> [What is required]: Your answer must contain each line of the listing in which "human" appears, copied in full.

Provided information section start

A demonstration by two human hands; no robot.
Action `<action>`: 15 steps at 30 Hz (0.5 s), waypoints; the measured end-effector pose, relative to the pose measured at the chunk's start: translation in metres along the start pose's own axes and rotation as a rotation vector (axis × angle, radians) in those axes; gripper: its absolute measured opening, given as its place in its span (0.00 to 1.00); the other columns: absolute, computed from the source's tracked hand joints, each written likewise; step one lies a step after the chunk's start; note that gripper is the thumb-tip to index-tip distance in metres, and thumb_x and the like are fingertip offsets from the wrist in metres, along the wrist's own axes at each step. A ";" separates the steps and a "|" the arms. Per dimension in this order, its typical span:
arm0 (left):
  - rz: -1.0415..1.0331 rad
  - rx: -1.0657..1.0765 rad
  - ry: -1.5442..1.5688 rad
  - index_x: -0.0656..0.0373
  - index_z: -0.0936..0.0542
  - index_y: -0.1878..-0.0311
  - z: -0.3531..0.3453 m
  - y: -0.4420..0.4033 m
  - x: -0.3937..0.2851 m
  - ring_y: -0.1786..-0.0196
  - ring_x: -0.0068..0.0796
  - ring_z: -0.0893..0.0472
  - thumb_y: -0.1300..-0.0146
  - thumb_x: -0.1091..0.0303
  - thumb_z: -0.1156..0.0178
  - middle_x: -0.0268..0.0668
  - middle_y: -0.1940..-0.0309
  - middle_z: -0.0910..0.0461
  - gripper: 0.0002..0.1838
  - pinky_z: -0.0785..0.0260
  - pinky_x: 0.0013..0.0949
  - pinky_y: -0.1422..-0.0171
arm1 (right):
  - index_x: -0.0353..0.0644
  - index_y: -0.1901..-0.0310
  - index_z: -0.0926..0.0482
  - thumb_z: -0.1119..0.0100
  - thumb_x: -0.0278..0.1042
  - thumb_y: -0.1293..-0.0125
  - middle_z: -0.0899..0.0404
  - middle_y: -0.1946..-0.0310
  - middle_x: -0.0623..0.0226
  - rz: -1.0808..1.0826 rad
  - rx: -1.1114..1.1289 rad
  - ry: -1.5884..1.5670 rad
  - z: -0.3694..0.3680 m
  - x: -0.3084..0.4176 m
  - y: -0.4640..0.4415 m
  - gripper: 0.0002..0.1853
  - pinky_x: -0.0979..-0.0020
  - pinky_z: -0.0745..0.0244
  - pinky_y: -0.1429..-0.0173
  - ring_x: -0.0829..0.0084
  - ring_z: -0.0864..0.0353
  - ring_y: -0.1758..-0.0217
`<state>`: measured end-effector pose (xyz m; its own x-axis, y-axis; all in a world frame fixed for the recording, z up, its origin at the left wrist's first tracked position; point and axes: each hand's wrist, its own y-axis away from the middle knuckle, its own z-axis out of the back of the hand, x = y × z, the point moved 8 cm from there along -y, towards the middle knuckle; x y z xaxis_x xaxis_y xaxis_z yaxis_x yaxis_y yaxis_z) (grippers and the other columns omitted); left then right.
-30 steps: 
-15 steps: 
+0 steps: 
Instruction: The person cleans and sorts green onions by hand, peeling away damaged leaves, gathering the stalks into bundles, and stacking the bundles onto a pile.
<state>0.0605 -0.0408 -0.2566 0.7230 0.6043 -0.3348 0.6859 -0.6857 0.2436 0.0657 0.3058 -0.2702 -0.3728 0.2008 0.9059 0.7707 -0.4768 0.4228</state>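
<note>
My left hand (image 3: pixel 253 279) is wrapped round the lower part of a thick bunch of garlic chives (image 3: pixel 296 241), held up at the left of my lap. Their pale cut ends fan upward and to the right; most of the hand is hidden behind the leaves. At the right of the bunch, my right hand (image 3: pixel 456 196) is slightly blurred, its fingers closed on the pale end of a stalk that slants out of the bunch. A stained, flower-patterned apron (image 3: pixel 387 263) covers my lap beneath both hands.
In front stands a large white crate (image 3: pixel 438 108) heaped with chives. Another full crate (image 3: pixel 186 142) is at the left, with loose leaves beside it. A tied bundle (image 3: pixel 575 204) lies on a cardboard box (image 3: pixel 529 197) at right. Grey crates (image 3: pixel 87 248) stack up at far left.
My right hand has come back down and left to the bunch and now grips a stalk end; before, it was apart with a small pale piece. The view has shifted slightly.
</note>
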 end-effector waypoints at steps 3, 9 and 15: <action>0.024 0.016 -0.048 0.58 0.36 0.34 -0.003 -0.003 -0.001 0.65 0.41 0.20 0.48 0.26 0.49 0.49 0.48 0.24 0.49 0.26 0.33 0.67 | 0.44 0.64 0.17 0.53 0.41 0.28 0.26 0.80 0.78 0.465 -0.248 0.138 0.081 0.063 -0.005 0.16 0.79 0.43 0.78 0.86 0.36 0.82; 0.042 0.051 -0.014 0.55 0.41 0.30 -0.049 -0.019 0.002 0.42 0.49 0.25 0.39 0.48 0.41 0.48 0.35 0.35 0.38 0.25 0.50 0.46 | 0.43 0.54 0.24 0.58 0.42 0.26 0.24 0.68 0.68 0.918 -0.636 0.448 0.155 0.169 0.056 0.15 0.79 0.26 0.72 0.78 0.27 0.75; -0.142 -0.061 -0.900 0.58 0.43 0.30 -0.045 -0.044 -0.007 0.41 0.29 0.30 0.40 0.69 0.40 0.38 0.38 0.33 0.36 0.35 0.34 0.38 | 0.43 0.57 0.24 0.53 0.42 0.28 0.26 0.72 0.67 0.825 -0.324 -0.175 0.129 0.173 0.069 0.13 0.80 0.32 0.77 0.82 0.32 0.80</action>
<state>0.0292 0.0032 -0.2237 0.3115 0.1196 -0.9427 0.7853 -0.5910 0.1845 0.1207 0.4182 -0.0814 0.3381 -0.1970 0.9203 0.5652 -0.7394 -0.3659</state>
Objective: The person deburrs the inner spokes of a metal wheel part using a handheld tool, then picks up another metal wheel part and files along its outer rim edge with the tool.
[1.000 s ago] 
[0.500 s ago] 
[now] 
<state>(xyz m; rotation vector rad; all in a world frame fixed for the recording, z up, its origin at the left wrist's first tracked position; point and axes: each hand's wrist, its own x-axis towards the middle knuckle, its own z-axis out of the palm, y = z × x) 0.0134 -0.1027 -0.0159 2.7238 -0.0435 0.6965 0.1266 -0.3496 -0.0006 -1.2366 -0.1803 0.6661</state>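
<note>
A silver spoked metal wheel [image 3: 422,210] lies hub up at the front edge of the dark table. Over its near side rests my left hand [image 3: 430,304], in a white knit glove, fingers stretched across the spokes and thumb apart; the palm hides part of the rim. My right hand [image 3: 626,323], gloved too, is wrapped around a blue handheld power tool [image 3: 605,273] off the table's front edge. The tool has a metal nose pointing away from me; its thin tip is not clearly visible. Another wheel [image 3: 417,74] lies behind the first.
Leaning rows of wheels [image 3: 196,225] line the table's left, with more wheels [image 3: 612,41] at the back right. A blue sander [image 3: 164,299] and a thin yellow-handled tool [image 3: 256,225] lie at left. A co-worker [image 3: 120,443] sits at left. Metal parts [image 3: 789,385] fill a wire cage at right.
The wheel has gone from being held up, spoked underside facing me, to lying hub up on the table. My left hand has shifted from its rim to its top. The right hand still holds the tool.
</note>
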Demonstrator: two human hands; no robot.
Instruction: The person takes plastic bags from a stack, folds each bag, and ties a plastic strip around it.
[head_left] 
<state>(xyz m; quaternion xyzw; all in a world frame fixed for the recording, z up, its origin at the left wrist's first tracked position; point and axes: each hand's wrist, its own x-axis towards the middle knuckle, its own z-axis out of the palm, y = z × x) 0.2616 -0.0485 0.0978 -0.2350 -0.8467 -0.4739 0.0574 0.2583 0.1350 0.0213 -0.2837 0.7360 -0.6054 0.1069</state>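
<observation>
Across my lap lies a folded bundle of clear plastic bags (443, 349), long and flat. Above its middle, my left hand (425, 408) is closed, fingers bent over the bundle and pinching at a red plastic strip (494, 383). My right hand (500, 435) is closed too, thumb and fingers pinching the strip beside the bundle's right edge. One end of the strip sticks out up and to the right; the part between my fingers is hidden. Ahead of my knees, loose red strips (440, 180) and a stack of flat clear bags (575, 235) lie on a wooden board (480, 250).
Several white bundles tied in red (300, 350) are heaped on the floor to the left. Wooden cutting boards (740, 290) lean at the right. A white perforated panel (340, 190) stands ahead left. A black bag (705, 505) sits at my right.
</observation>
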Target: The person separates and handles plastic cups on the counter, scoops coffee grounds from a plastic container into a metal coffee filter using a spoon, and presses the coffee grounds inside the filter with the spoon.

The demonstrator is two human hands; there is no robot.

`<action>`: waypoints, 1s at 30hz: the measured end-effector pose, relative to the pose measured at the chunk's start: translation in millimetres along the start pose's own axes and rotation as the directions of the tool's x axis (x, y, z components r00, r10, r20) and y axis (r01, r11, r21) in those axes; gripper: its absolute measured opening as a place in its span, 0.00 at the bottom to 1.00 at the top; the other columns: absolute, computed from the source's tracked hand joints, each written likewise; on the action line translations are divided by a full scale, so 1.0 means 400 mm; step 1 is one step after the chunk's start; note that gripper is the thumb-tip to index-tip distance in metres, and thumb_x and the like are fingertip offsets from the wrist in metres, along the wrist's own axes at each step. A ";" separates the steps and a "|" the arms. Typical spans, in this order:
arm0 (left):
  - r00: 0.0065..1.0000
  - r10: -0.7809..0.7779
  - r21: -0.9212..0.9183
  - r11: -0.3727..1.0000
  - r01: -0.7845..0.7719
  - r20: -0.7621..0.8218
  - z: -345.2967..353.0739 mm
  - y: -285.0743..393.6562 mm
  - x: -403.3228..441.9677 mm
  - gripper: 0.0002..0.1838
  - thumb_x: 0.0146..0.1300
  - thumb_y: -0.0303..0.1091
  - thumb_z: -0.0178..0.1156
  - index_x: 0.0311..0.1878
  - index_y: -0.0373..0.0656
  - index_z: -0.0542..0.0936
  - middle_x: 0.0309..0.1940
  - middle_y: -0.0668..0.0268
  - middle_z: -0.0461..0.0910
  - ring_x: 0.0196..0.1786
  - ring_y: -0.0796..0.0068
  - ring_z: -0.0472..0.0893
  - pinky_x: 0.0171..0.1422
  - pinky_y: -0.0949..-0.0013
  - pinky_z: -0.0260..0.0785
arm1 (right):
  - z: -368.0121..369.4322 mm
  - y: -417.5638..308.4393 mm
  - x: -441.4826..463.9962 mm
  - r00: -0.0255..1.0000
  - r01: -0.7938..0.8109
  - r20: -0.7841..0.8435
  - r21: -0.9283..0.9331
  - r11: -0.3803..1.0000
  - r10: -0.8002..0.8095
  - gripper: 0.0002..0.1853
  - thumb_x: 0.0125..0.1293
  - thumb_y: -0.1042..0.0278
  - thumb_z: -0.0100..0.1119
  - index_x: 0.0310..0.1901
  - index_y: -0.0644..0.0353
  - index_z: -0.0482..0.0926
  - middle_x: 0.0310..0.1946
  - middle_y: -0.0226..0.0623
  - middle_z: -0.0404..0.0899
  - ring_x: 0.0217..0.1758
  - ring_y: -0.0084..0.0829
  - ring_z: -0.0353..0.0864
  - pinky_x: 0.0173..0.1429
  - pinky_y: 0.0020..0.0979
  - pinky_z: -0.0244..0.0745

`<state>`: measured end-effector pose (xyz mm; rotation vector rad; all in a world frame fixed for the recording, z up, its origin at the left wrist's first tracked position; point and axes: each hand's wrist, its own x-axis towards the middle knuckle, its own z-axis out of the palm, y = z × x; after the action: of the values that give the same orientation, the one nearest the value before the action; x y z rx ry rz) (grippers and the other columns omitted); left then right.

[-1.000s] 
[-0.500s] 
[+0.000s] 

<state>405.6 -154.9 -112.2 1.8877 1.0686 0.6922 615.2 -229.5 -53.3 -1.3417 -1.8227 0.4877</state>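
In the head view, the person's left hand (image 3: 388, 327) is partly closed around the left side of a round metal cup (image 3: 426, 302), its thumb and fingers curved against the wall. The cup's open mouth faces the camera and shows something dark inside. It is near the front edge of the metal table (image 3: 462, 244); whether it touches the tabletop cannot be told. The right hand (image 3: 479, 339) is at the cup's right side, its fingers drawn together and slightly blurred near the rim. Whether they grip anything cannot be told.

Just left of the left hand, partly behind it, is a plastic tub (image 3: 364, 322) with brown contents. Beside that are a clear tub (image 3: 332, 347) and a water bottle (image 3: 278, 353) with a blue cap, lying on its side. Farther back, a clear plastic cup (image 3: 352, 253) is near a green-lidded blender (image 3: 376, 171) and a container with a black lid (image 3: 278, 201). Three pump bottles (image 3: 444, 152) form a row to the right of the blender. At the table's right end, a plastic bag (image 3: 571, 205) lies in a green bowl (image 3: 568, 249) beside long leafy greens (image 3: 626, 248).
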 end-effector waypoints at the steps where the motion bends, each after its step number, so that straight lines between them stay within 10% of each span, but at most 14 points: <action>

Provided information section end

> [Exercise solution]:
A demonstration by two human hands; no robot.
Demonstrator: two human hands; no robot.
The demonstrator is two human hands; there is no robot.

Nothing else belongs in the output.